[Prompt] Only the lines from the beginning of the data below through the line containing "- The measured" belong in the response, each copied exactly.
────────
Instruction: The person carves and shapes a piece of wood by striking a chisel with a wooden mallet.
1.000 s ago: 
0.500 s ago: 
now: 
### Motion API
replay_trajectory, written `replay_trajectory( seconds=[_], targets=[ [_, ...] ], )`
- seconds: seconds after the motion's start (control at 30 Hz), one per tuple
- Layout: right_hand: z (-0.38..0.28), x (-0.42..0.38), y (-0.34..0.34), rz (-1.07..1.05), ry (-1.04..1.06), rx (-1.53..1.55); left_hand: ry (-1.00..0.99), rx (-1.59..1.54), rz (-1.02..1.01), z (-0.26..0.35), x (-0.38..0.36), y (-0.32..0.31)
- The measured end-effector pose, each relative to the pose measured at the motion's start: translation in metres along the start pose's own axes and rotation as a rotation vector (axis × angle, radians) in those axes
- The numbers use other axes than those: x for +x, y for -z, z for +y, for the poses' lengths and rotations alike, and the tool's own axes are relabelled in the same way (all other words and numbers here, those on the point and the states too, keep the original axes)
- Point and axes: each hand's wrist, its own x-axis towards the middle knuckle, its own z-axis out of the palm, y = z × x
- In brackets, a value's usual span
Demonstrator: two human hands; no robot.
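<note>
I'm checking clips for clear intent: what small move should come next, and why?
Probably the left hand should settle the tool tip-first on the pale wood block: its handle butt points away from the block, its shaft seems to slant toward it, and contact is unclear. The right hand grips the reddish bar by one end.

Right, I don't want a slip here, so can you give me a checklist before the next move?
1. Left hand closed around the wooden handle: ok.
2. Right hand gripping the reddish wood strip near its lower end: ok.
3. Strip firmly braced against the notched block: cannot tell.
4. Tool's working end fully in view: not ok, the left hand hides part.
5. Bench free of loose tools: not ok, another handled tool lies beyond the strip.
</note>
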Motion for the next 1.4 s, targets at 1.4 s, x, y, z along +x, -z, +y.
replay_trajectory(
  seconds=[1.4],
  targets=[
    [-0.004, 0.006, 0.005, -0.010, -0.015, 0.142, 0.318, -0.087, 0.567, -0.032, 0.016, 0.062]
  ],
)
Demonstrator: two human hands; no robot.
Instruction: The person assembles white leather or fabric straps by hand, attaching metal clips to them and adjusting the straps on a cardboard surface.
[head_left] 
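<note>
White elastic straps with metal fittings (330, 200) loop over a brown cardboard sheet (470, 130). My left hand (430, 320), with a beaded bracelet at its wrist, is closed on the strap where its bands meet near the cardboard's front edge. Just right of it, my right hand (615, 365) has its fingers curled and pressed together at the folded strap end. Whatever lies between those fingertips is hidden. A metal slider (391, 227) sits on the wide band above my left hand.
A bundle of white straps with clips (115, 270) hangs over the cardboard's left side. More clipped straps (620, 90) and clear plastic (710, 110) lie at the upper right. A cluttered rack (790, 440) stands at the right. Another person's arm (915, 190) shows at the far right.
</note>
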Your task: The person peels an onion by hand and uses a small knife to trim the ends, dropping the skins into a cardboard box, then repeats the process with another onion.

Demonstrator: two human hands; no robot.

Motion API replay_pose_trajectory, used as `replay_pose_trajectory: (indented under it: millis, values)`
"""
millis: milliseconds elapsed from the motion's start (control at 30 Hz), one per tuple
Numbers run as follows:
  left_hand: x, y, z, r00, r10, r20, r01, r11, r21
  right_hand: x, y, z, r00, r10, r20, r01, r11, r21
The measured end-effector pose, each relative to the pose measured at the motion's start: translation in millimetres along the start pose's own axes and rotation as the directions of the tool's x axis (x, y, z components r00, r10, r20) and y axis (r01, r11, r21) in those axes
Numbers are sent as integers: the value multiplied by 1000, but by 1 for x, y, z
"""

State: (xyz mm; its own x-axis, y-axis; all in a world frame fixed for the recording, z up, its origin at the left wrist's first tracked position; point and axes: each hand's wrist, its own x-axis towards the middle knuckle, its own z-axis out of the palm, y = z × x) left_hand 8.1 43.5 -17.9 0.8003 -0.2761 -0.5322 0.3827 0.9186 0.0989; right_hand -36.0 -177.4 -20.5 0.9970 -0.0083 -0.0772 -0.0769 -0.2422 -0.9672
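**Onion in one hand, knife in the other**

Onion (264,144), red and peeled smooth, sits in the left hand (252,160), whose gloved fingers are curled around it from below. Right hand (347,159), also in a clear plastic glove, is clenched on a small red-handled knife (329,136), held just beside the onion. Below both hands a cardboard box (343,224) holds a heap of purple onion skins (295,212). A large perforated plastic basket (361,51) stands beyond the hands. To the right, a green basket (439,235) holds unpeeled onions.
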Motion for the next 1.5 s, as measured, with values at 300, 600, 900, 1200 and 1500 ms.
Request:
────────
[Response below]
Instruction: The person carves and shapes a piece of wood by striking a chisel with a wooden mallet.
1.000 s ago: 
0.500 s ago: 
now: 
### Motion API
replay_trajectory, written `replay_trajectory( seconds=[_], targets=[ [_, ...] ], )`
- seconds: seconds after the motion's start (control at 30 Hz), one per tuple
- Layout: right_hand: z (-0.38..0.28), x (-0.42..0.38), y (-0.34..0.34), rz (-1.07..1.05), ry (-1.04..1.06), rx (-1.53..1.55); left_hand: ry (-1.00..0.99), rx (-1.59..1.54), rz (-1.02..1.01), z (-0.26..0.35), x (-0.38..0.36), y (-0.32..0.31)
- The measured end-effector pose, each relative to the pose measured at the motion's start: translation in metres along the start pose's own axes and rotation as a rotation vector (axis × angle, radians) in those axes

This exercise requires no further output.